What you should do.
Would you print exactly the lines that begin the listing and continue through the line holding "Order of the"? No pictures, please.

Information supplied.

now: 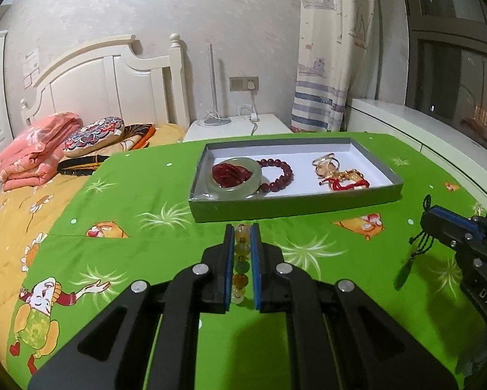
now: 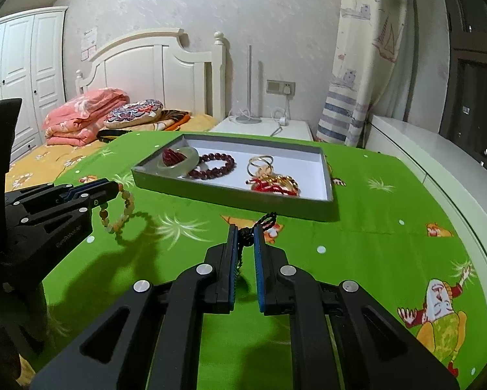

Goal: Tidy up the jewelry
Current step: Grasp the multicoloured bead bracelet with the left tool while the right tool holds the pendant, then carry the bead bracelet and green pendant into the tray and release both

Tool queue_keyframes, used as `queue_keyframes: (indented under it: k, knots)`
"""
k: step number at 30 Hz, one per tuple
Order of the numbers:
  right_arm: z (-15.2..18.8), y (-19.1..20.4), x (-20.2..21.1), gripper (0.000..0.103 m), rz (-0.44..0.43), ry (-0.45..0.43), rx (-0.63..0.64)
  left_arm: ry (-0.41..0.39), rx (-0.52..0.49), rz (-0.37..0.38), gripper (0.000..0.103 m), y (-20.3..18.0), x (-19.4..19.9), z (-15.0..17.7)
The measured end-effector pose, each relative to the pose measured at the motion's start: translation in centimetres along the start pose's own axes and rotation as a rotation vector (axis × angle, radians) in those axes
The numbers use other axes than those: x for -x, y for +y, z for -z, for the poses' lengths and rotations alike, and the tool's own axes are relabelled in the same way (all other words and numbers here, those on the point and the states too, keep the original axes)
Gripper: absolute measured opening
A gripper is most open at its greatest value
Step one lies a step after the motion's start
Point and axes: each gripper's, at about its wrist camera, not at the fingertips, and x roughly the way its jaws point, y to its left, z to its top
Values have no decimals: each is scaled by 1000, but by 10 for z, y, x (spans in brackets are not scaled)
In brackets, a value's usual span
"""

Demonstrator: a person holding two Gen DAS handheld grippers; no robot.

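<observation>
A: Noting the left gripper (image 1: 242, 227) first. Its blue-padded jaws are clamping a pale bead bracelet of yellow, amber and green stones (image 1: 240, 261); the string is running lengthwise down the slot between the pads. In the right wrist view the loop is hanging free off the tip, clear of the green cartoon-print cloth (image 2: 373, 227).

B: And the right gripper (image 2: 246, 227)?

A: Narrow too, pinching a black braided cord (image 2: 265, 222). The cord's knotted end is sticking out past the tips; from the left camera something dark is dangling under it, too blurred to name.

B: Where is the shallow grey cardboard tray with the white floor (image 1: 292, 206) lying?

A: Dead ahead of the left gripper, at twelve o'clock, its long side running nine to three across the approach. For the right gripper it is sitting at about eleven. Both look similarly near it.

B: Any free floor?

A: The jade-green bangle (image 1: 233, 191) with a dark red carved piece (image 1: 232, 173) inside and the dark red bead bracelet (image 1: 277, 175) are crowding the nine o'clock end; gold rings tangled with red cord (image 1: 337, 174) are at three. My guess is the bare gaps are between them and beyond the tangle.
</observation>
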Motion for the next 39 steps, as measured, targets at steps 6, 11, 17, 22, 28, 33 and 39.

Answer box.
now: 
now: 

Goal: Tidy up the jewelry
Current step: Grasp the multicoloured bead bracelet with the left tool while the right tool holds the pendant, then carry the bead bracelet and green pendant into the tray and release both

Tool queue_keyframes, used as `queue_keyframes: (indented under it: k, knots)`
"""
k: step number at 30 Hz, one per tuple
Order of the numbers:

What this exercise required is now done.